As a response, a number of left-wing media outlets, most notably Politico, have drummed up more phony indignation than they’ve ever been able to summon against anything the monstrous Taliban have done to our troops or to innocent Afghans.
CNN hired Loesch, a co-founder of the St. Louis Tea Party Coalition, to join the “Best Political Team on Television” in February of last year. “I’m excited to be working with CNN and am appreciative of their efforts to showcase diverse political thought on their airwaves,” Loesch said at the time. “I look forward to the discussions.”
CNN, which has looked to bring in voices from across the political spectrum, also prides itself on being positioned in the center of the more ideologically driven Fox and MSNBC networks.

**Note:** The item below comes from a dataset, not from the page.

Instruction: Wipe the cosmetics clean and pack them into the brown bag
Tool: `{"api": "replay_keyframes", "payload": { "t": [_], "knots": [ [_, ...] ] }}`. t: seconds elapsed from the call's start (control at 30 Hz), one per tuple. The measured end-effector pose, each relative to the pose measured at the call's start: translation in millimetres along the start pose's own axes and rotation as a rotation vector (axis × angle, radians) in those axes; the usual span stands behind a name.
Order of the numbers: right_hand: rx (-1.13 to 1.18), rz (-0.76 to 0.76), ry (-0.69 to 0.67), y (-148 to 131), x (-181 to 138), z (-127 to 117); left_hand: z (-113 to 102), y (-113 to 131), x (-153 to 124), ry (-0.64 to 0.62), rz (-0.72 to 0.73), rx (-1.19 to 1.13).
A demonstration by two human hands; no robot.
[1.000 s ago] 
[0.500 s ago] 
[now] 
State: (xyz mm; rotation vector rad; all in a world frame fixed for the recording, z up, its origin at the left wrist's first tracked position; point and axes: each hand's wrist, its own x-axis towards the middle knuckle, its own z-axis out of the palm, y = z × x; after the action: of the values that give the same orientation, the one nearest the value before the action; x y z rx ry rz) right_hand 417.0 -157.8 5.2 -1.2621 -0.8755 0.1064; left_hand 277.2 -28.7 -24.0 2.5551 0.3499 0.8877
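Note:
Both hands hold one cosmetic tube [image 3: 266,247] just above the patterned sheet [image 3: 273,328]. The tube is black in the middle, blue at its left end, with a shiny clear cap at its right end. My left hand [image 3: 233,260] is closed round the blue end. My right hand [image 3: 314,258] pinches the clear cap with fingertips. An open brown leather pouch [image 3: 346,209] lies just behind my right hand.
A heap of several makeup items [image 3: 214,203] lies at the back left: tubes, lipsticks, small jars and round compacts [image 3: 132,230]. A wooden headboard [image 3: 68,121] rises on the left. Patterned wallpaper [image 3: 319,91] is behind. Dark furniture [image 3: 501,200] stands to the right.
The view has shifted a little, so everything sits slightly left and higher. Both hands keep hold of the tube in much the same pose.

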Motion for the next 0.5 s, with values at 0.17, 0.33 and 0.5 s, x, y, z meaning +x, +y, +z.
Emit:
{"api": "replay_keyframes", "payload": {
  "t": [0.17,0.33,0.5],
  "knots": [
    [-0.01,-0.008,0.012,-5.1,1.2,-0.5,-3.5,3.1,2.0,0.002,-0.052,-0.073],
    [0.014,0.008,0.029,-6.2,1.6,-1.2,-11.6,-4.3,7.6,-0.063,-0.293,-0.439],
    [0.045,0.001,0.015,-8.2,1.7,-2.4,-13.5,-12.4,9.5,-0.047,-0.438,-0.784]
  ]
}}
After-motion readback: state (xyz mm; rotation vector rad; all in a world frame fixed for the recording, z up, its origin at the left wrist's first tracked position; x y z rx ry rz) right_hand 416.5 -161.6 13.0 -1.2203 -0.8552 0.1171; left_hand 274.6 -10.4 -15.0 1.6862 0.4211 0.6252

But here is where Byers reveals his true agenda:
I’ve reached out to CNN to ask for their response to Loesch’s comments, andwhether or not it will have any impact on her role at CNN.
The emphasis there is mine but the subtext is all Byers, and how painfully obvious that subtext is. Byers is pushing to have Dana taken off the air or punished. But his true agenda is something bigger than that. What Byers and Politico really want is for Dana to be marginalized and her conservative voice silenced. This is obvious for two reasons. First off, what Dana said is completely defensible (especially in an era where Bill Maher, Whoopi Goldberg, and Michael Moore are cherished as MSM talking heads), and secondly, I know the Media Matters/Color of Change playbook when I see it.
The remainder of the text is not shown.